Shares fell early on Monday, the first chance investors had to react. The stock was down almost 1pc for most of the trading session before rapidly reversing to close up 1.88pc after a late flurry of buying just before the stock exchange closed.
Late on Friday, FBD confirmed it had launched an internal investigation into allegations levelled at Ms Muldoon.
In a statement to the stock exchange, the company described the inquiry as "ongoing" and said Ms Muldoon remains in situ as CEO.
A spokesman for FBD declined to comment yesterday on contingencies being put in place as a result of the investigation.
According to sources, FBD's chief financial officer, John O'Grady, can step in to discharge CEO duties on an interim basis if required.
Mr O'Grady joined FBD in 2016 from rival Liberty Insurance, and like Fiona Muldoon is a director of FBD. He replaced Paul D'Alton, who has been held the CFO role on an interim basis after Fiona Muldoon was promoted to the to job in 2015.
FBD may beef up its management capacity by tapping a temporary top-tier external executive to a senior role amid the ongoing internal probe into Ms Muldoon, the Irish Independent understands.
Yesterday morning shares in FBD fell by 1pc as the market digested the unexpected news but recovered late in the afternoon to close almost 2pc higher at €10.80.
Ms Muldoon, who also sits on the board of Bank of Ireland, is one of the most prominent businesswomen in the State. At FBD she is credited with turning the insurer's fortunes around after it careered deep into the red in the aftermath of the crash, necessitating a €70m lifeline from Canadian multi-national, Fairfax Financial Holdings.
That debt is convertible into equity, at a strike price of €8.50 a share, from September onwards. Fairfax has until March 2019 to exercise this option which would see it take a 20pc stake in FBD.
The financial giant, founded by billionaire Prem Watsa, pumped in the cash in 2015, after FBD racked up a €96.4m loss in just six months. Fairfax is on course to make a €40m return from the investment as the insurer's fortunes have recovered.
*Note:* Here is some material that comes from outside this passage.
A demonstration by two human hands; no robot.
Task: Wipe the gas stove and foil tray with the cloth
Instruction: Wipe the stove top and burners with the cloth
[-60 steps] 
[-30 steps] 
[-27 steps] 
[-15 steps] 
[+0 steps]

Richie Boucher, the former chief executive of Bank of Ireland, took up a consultative role with Mr Watsa late last year and as the bond conversion date looms, speculation is mounting about Fairfax's intentions.
The Canadian firm has a track record of converting such footholds into larger stakes.
Belgian bank KBC's Irish arm is also known to be eyeing potential acquisitions in Ireland and the bancassurer has long been considered a logical suitor for KBC, which was established in 1969 to provide farm and agri-sector insurance. Former KBC executive Walter Bogaerts has been a director of FBD since 2016.